Beispielsweise wird das ganze OS beim Systemstart neu entpackt und beim herunterfahren lediglich einige Konfigurationsdateien gesichtert. Natürlich bleiben die VMs auf den „DataStore“ genannten Speichern erhalten.
Dadurch gehen die meisten Einstellungen und Anpassungen, die nicht über den vSphere Client passierten, nach einem Neustart verloren, was sehr ärgerlich ist.

Jedoch gibt es einen Weg die Anpassungen Reboot-Resistent zu machen.

Wer seinen Server per SNMP überwachen möchte, kann dieses Feature nach der Installation über den vSphere Client nicht aktivieren, aber über die Kommandozeile funktioniert dieser Schritt einwandfrei.

Hierfür gehen wir wie folgt vor:

Als allererstes laden wir uns den SSH-Client „PuTTY“ und den SCP-Client „WinSCP“ herunter und starten sie. Natürlich müssen wir den SSH-Zugang auf dem ESX selbst aktiviert haben. Das gilt für alle weiteren Schritte.

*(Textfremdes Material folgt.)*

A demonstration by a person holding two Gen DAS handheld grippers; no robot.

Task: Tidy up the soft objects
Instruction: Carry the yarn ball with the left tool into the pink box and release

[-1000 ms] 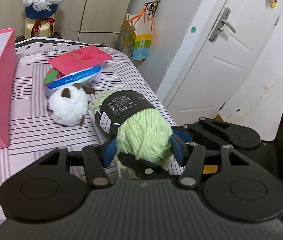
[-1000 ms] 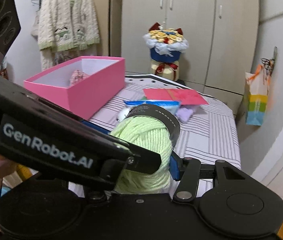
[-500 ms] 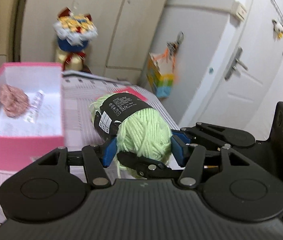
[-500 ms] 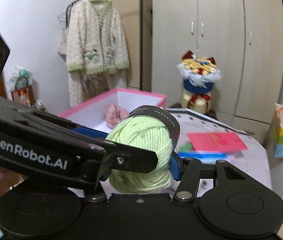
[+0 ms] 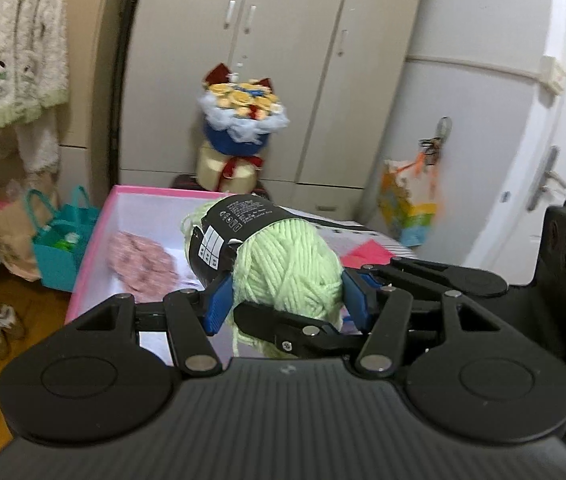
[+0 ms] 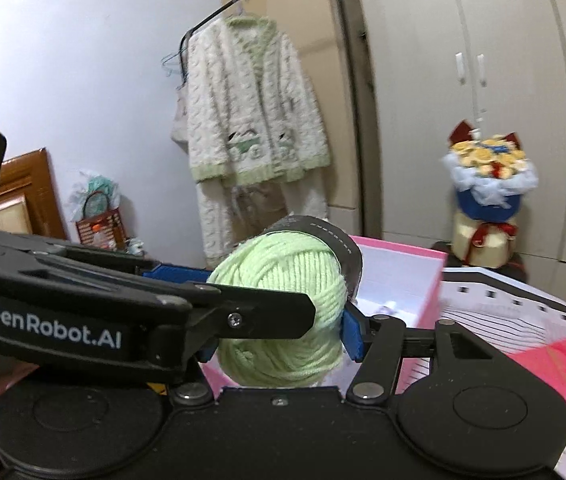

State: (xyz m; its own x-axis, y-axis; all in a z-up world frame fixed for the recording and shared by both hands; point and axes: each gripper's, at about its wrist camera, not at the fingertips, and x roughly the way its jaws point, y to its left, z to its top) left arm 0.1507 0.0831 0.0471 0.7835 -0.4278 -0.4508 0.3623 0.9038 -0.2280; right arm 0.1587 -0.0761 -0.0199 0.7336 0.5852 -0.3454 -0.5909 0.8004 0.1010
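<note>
Above the pink box (image 5: pixel 95 240), both the left gripper (image 5: pixel 287 298) and right gripper (image 6: pixel 279 316) clamp the green yarn ball (image 5: pixel 287 276); a pink knit piece (image 5: pixel 141 264) already lies inside, the yarn not yet.

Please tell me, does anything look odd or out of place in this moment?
One thing: the green yarn ball is clamped by both the left gripper and right gripper at once, their fingers crossing, above the pink box. Its black paper band sits askew toward one end. Nothing looks spilled or damaged.
</note>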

Als nächstes verbinden wir uns per SCP und loggen uns ein.
Nun müssen wir zur Konfigurationsdatei in

/etc/vmware/snmp.xml

navigieren uns sie per Rechtsklick/Edit öffnen.

Als nächstes ändern wir „false“ zwischen <enabled> und </enabled> zu „true“ und schreiben zwischen <communities> und </communities> „public“:

<enable>true</enable>
<communities>public</communities>

Jetzt speichern wir und begeben uns per SSH (PuTTY) auf die Kommandozeile, wo wir folgendes eingeben, um den Service zu starten:

/sbin/services.sh restart

Haben wir das ohne Fehlermeldungen geschafft, läuft der SNMP-Dienst und kann zum Monitoren des Hosts verwendet werden.
So überwache ich ihn zum Beispiel mit dem Monitoringtool PRTG.

Jetzt bleibt uns noch die Frage, wie wir nun das Backup unserer virtuellen Maschinen realisieren.

Zum Glück hatte sich schon jemand die Mühe gemacht und schrieb bereits ein Skript, was genau das für uns erledigt. Es nennt sich ghettoVCB.

Das schöne daran: Man kann die Sicherungen lokal auf eine andere Festplatte oder auf einen externen Server per NFS übertragen.

Um dieses Programm zu installieren, sind jedoch einige Schritte nötig, die hier sehr gut erklärt werden.

Ein kleiner Tipp am Rande:
Speichere das Skript auf deinem Server an einen sicheren Ort, wie zum Beispiel /bootbank.
Darin liegen nämlich auch die Systemdateien, die beim Start entpackt werden. Somit wird das Skript nicht bei jedem Neustart gelöscht und du musst nicht jedesmal von vorne beginnen.